Sadly, sanctioned naps were phased out by the time I was in third grade, and that made me sad. I was always down for the quiet game and felt it should have a permanent role in my continuing education. And by sitting in the back of the classroom for the balance of my grammar school years, it did.

Fortunately, I even managed to make time for naps in high school and frankly, it was easy to do. If you played a sport, physical education was replaced by something called “Athletics.” Basically, if you were on a varsity team, you were exempt from P.E. classes so you were given a free period.

I did not waste mine.

I played soccer and ran cross country, and practices were always after school. I felt the best way to prepare for those workouts was to sleep during Athletics.

If you don’t think the top bleacher of a high school gym is a good place to nap, well, you’re wrong. The sound of bouncing basketballs and whistles is quite soothing once you get used to it.

And as for college, many of my elective courses were simply fronts for naps.

I took Music Appreciation 101 and was told by the instructor on the first day that the tests would be based strictly on material from the textbook. Classes, on the other hand, were for listening and enjoying various musical genres. So, I read the book at night, and used the class to catch some Zzzzzzs.

I’ve often wondered what music was played during that class.

Not even my social life was immune to naps.

Once – following a romantic dinner at Wanda’s House of Lard – my date wanted to see A Nightmare on Elm Street 3: Dream Warriors.

I’d already lost interest in the franchise, so this was a perfect title for what I had planned over its 96-minute run time.

The hope was I could convince her that I was closing my eyes because Freddy Krueger scared me, but she didn’t buy it.

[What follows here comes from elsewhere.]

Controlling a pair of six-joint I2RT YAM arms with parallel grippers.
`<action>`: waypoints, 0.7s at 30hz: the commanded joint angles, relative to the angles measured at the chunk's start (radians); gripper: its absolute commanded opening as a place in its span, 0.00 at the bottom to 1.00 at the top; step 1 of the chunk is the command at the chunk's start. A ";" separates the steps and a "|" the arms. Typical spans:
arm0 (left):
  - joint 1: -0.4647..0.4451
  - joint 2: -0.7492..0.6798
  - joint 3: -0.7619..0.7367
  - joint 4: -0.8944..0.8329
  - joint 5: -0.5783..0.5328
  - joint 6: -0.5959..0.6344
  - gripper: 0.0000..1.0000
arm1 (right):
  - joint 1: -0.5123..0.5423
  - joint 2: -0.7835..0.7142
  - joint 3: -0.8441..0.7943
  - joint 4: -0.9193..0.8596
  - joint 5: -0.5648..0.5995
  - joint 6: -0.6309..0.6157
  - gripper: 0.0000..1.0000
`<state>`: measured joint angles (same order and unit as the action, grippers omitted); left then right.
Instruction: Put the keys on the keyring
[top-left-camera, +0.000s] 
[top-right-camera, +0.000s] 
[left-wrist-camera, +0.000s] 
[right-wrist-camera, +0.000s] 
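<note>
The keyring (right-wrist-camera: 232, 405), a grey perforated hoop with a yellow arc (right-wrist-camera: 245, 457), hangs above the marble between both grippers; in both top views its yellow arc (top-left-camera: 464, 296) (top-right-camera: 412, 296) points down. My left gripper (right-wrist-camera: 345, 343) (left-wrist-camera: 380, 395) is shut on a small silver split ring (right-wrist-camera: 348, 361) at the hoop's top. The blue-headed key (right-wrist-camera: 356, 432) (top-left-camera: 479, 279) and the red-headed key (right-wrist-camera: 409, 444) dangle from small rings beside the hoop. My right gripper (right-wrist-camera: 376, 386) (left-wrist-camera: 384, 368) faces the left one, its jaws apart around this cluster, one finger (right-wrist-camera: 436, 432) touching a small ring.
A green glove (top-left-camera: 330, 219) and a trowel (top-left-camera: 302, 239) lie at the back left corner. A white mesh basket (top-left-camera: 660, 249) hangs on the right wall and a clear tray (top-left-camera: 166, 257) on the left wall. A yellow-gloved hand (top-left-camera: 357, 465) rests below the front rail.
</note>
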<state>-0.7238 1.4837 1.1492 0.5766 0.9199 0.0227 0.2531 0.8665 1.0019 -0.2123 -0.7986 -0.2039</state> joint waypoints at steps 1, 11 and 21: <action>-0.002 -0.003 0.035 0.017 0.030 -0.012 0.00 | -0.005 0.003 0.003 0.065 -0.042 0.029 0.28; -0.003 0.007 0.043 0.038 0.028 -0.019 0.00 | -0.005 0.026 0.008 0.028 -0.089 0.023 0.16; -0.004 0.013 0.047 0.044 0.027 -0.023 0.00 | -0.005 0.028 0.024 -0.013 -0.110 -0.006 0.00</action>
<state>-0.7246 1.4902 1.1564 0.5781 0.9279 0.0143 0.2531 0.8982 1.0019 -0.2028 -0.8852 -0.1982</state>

We never went out again, and I can only assume it was due to my loud snoring during a pivotal Heather Langenkamp scene.

Now, jump to the present. I’m retired, and that means I don’t have to give a reason for taking a nap. I can do it anywhere at any time and you’re all powerless to stop me. If I choose to flop down in the middle of the spice aisle at my local supermarket, you should step over me and mind your own business.

When at home, naps usually take place right after lunch. Two dogs and two cats will pile up with me, and more often than not, the nap lasts the full 90-minute cycle.

The hour and a half naps are great because they’re like a fun-size regular sleep. I also apparently burrow my head in my pillow because when I arise my hair calls to mind Professor Irwin Corey (put that name in your search engine, kids).

And the best part of taking naps now is that sometimes, I don’t even need them … I just take them for sport. While there are those among us who think sleep is wasting valuable time, to me it is valuable time – and time well spent.

So, if I were to make a meme, it’d probably read, “Dear Naps, thank you for always being there for me.” Not great, but perhaps I can come up with something a bit catchier.

Let me sleep on it.

The Estate Sale

Although the sign near the large gates explicitly stated that it would begin at 9 a.m., collectors hoping to get a head start on the estate sale were already lining up at 7:30.

The home of tech billionaire Ignatius Selbaz – well, one of his many homes – was up for grabs, as were all of its contents. Although most of the furniture and other items would likely be far beyond the price range of casual shoppers, there were plenty of curiosity seekers mixed in among the wealthy. While the affluent would walk away with the big ticket objects, surely there were a few bargains to be found.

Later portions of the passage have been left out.